So let me explain: Roblox doesn’t allow you to send messages to Discord, so people use someone’s website with a secret backdoor.
My game got a backdoor attack because I used the Discord web hook hyra.ionot the real website it shows up as a link though. It’s not resolved, but it could’ve been a much bigger problem if I didn’t get onto it as quickly.
I actually found out that they were insecure even before the backdoor showed up, and it’s because they didn’t explain that they’re secure. On their website, it says it’s fast, efficient, and easy to use, although there’s nothing saying they’re secure. That got an eye brow raise. But after reading through their website over and over I realized I can check something they use called Argo Tunnel. I looked it up, and went onto their website. I noticed it was secure with the locked icon, but then I saw no spaces after periods. I then realized, I have fallen into a trap.
My game went into the darkest time it has ever been in, having an average of 600-800 players then going down to 200 after a shutdown, a game breaking glitch, and a backdoor. It’s going back up now, but I got lucky.
DO THIS INSTEAD
Make your own website web hook! It’s quite easy I guess, although I’ve never made one. There’s tutorials for it though.

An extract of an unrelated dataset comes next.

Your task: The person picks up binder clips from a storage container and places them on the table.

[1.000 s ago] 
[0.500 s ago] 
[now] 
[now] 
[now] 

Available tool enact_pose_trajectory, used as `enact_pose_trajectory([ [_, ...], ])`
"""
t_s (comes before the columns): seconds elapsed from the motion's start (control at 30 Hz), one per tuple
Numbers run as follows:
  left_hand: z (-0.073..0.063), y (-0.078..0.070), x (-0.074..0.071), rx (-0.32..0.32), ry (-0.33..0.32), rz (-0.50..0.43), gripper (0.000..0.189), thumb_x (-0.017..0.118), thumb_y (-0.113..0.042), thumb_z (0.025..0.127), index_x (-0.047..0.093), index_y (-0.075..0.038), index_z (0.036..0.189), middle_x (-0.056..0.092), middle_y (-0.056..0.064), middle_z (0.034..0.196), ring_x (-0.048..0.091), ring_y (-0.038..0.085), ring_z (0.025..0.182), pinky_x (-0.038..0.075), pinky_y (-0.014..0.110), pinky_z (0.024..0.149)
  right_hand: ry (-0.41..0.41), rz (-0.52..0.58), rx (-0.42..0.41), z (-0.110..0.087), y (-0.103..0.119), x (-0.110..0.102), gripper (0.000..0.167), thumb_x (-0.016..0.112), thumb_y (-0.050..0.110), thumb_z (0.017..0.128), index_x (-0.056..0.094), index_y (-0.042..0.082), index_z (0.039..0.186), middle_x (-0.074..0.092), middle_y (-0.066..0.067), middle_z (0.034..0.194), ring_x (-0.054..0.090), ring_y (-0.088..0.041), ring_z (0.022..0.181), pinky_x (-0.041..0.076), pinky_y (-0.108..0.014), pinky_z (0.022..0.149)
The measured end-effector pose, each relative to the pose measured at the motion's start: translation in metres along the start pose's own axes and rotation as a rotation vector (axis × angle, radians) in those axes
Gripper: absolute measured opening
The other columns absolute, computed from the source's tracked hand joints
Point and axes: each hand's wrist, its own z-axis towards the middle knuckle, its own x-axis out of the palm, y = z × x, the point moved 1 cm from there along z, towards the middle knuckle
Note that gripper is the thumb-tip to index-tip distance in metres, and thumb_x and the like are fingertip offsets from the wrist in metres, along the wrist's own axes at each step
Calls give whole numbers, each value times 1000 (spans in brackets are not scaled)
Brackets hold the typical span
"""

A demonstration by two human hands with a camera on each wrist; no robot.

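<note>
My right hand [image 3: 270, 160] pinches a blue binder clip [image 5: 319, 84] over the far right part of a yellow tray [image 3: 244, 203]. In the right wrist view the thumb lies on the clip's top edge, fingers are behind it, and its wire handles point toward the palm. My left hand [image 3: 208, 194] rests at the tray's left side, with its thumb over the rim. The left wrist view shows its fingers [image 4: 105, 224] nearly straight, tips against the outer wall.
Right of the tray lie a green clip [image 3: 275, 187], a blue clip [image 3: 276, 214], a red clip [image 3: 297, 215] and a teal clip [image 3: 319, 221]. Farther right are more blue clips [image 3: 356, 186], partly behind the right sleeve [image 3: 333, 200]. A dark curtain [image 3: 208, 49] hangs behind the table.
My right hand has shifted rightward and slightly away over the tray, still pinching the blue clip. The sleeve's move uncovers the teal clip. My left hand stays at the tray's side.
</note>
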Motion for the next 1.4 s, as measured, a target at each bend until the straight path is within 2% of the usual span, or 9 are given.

Sending a request by HttpService doesn’t allow a backdoor into your game. Sending a PostAsync doesn’t give the website access to your game or environment.
hyra.io is not a backdoor and is a very useful tool to use webhooking.
There’s something else in your game creating the backdoor. HttpService:PostAsync() will never create a backdoor
Be careful with the ratelimit though, if you spam your api your server will be blacklisted and you will either have to find another one or buy another one.
Keep in mind that you may want to make the proxy rotating if there is a large amount of requests being forwarded to discord at the point of reaching the rate limit
The reason you shouldn’t be using a third-party proxy is because you don’t know they’re not storing your credentials (or if you’re in Studio, your IP address).
You wouldn’t give a stranger the keys to your house, and that’s what you’re doing by using a third party proxy service like this.
Requests through HttpService will not create a backdoor into your game—You’ve most likely inserted a malicious plugin or model.
Using third party proxies is always at your own risk. If you can’t trust the proxy you’re using, host your own. They’re relatively straightforward to setup.